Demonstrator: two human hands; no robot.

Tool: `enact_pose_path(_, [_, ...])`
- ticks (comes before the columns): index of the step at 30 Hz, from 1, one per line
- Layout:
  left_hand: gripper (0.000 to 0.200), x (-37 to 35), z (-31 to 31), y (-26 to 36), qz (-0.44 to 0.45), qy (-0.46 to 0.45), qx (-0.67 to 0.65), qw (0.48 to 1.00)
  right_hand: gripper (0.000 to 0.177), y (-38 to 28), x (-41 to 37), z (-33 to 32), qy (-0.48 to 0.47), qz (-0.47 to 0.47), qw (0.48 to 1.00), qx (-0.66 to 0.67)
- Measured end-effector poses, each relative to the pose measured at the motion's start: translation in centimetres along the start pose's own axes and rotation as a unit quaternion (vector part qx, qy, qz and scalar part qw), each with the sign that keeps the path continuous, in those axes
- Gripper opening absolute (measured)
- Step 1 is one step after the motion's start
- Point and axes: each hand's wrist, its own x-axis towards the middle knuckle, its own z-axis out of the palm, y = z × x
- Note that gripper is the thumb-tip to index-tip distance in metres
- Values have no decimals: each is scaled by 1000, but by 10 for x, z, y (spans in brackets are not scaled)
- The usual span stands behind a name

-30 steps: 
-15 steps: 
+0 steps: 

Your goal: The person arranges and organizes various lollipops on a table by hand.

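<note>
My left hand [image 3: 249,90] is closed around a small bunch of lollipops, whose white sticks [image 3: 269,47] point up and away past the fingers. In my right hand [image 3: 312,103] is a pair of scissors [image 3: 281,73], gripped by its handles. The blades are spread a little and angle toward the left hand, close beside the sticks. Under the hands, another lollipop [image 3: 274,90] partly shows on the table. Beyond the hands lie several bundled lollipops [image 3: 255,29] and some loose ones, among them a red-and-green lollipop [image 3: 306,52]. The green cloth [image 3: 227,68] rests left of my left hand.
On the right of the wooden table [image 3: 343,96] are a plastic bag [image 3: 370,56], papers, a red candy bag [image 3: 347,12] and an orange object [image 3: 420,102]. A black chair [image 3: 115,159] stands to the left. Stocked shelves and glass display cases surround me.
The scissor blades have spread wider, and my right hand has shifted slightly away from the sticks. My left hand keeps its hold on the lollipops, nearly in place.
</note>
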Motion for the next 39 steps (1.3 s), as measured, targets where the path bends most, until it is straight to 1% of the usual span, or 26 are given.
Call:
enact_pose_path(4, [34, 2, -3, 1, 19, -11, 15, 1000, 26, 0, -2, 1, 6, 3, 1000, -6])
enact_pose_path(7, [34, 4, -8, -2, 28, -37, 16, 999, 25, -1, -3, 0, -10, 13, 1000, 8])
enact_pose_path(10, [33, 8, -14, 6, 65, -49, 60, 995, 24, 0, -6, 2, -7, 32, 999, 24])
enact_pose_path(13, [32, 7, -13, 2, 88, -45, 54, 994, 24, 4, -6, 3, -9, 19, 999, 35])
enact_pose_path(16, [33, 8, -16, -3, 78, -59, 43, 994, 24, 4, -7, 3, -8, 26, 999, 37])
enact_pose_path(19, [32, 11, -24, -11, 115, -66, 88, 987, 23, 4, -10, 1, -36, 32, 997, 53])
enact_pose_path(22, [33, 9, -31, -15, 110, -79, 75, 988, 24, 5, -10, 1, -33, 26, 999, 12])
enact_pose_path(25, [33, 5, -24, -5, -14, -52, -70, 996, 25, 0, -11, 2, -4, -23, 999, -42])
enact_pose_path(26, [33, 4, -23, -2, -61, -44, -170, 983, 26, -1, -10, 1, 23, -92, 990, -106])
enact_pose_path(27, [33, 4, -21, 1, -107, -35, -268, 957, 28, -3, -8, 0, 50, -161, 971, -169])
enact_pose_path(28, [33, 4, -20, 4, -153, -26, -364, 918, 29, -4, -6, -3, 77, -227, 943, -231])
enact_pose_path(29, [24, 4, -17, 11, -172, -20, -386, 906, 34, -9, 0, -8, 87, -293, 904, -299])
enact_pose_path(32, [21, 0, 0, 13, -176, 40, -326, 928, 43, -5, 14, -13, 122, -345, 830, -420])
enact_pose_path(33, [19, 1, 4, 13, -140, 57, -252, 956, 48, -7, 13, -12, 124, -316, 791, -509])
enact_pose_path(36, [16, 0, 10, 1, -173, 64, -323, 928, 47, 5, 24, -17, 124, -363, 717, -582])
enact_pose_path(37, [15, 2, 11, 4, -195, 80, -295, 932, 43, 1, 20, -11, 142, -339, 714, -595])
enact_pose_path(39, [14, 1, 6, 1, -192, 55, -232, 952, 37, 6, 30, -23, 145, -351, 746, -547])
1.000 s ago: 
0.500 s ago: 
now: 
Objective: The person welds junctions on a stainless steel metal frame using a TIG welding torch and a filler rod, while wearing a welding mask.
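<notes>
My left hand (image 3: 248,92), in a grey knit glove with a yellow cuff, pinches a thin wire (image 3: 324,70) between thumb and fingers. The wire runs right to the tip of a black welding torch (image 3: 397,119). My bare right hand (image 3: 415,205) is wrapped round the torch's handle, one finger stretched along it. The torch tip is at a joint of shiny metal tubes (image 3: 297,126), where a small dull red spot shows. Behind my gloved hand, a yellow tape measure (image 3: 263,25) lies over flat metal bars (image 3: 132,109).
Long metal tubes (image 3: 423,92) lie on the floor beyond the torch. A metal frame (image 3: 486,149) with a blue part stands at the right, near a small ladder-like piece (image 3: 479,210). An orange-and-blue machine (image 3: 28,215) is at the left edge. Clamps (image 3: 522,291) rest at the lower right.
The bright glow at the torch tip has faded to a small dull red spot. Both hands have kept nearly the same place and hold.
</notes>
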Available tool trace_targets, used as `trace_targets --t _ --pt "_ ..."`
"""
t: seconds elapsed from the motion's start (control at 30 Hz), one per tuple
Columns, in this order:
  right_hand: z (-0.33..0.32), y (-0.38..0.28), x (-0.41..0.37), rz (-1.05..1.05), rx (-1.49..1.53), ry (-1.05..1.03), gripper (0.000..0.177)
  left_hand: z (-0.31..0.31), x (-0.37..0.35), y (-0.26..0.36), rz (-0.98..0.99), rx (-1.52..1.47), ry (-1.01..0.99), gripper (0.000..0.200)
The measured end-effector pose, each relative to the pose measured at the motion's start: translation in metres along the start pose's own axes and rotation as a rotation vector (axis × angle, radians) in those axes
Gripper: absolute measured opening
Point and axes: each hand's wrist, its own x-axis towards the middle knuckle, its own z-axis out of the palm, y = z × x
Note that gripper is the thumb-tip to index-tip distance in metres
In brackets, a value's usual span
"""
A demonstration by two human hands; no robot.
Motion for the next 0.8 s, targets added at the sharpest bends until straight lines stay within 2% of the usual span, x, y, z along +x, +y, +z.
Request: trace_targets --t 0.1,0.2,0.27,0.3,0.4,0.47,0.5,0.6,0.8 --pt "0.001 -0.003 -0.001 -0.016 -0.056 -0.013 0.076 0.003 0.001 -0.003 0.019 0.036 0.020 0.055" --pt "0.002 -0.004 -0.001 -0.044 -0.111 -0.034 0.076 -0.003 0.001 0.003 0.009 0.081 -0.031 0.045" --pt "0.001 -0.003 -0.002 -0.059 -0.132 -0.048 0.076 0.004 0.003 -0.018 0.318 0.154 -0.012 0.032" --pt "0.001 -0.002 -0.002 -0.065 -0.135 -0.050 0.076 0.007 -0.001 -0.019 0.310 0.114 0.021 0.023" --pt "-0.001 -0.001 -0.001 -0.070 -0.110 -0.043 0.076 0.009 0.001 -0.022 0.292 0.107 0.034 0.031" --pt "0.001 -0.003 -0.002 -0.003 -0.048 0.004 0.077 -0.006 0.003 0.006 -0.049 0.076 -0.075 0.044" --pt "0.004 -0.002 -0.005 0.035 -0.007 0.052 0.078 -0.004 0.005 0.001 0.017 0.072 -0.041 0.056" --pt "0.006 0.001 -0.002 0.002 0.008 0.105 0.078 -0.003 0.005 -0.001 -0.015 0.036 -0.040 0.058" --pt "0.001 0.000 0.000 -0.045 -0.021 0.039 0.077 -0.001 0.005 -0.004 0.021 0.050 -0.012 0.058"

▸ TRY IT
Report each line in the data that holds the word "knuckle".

▸ REPLY TO THE EXERCISE
- Point and axes: each hand's wrist, its own x-axis towards the middle knuckle, its own z-axis out of the palm, y = z × x
Point and axes: each hand's wrist, its own x-axis towards the middle knuckle, its own z-axis out of the palm, y = z × x

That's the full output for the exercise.